RS: No dia do lançamento do vosso disco de estreia, actuaram no TOCA, no mítico palco do Hard Club. Como foi a vossa experiência a tocar no festival e no Hard Club? Como foi a experiência de interpretarem Ano Luz ao vivo pela primeira vez?

T: Foi o nosso segundo concerto no Hard Club e é sempre um prazer tocar numa das melhores salas do país. Interpretar o Ano Luz ao vivo tem sido, para nós, bastante divertido, que é o mais importante. A resposta do público tem sido boa, e isso é a cereja no topo do bolo.

RS: Têm um “público-alvo”? De que sentido a vossa música poderá influenciar os ouvintes?

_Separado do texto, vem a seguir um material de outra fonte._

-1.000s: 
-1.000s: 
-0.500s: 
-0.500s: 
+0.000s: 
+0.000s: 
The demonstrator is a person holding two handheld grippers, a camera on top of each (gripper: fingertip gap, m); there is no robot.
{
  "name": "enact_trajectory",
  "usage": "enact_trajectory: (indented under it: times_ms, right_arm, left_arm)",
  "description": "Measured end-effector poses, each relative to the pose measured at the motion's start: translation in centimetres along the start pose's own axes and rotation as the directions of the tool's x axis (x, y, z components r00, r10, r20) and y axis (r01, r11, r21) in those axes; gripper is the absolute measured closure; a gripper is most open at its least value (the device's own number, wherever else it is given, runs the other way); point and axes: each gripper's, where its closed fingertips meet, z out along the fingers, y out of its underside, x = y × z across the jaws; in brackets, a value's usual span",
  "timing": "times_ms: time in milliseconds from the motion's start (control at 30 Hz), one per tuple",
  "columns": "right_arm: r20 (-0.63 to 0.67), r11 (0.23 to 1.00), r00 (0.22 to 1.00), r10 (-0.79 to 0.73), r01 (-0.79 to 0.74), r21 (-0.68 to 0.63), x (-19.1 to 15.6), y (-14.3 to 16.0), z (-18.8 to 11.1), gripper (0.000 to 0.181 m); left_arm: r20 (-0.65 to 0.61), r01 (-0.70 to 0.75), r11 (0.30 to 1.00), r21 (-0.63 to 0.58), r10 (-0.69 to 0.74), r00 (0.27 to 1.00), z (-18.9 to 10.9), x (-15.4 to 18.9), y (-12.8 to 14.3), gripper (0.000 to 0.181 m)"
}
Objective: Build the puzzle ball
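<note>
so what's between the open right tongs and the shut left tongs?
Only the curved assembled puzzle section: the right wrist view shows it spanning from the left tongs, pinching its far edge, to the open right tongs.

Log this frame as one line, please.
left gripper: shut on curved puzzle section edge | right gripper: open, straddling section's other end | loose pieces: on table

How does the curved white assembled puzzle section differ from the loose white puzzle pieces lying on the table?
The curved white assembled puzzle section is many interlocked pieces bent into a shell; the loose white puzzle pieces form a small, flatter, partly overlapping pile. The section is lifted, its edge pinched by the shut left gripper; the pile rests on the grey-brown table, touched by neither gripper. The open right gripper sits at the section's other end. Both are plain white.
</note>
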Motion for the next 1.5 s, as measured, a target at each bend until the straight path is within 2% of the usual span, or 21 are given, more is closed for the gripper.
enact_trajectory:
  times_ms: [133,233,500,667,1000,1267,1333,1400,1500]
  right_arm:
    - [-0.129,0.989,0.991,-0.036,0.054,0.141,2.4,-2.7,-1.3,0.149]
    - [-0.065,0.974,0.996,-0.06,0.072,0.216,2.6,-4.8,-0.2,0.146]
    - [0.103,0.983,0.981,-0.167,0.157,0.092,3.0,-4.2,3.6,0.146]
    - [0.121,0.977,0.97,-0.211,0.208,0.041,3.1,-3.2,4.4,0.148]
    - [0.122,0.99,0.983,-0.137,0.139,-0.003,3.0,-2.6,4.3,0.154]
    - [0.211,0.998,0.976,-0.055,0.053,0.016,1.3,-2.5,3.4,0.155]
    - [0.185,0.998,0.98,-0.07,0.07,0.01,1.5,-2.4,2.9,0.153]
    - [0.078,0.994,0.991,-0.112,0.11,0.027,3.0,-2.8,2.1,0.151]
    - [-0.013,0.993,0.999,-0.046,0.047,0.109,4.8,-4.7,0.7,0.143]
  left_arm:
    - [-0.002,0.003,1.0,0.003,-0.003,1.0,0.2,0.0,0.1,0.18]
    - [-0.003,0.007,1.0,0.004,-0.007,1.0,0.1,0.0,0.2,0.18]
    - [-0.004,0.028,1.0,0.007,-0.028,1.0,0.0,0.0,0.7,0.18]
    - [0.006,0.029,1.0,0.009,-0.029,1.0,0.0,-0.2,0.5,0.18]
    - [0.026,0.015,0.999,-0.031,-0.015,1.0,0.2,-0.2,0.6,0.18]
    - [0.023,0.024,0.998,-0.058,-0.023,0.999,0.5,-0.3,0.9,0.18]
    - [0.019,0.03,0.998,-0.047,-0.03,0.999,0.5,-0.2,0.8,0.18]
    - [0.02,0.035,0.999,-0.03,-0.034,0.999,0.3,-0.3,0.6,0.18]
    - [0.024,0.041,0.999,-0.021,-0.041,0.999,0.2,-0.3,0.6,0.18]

T: Não temos um público-alvo, mas gostamos disso. Achamos que essa é uma pergunta para fazer aos ouvintes. Para nós, gostarem e irem aos concertos, basta-nos.

RS: Que perspectivas de mercado têm para a vossa música, tendo em conta o gosto dos ouvintes portugueses pelo vosso tipo de música? Andar por Portugal, pelo estrangeiro ou combinar os dois percursos?

T: Combinar os dois, sempre que possível. Quanto à perspectiva de mercado, temos noção que, em Portugal, não é grande. Nenhum de nós tem como objectivo viver somente da banda. O que não quer dizer que não iremos tentar crescer comercialmente o máximo possível, sendo sempre fiéis a nós próprios.